◆ WHAT YOU NEED TO DO
Everything from the line containing "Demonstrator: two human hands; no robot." through the line containing "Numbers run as" in the listing below should be copied exactly, and nothing more.

——

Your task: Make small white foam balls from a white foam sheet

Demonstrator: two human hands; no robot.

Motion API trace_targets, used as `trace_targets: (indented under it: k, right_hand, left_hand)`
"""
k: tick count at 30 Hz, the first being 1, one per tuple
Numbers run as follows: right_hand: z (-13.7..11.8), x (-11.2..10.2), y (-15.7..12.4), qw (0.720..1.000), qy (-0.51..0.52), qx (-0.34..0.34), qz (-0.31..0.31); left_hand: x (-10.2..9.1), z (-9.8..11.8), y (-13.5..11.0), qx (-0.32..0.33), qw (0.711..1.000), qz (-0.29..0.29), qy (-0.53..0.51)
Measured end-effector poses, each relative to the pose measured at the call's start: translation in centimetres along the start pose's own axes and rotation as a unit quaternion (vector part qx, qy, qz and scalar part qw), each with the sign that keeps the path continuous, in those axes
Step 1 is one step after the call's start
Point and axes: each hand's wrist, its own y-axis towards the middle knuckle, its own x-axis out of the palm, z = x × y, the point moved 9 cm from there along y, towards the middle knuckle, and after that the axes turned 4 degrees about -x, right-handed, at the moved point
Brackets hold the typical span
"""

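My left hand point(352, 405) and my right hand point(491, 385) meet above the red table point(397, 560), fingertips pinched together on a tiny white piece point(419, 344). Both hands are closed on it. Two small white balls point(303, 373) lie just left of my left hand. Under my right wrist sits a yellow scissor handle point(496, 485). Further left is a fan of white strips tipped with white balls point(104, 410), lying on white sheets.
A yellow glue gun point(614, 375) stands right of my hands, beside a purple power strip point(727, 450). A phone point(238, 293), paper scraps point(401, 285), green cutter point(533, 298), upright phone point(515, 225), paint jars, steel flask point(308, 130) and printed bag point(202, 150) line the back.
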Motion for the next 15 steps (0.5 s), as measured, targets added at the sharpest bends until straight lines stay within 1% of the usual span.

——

◆ THE COMPLETED TASK
Demonstrator: two human hands; no robot.

Motion API trace_targets, used as `trace_targets: (indented under it: k, right_hand, left_hand)`
"""
k: tick count at 30 Hz, the first being 1, one per tuple
Numbers run as follows: right_hand: z (-13.7..11.8), x (-11.2..10.2), y (-15.7..12.4), qw (0.720..1.000), qy (-0.51..0.52), qx (-0.34..0.34), qz (-0.31..0.31); left_hand: x (-10.2..9.1), z (-9.8..11.8), y (-13.5..11.0), qx (-0.32..0.33), qw (0.711..1.000), qz (-0.29..0.29), qy (-0.53..0.51)

Nothing else is needed for the answer.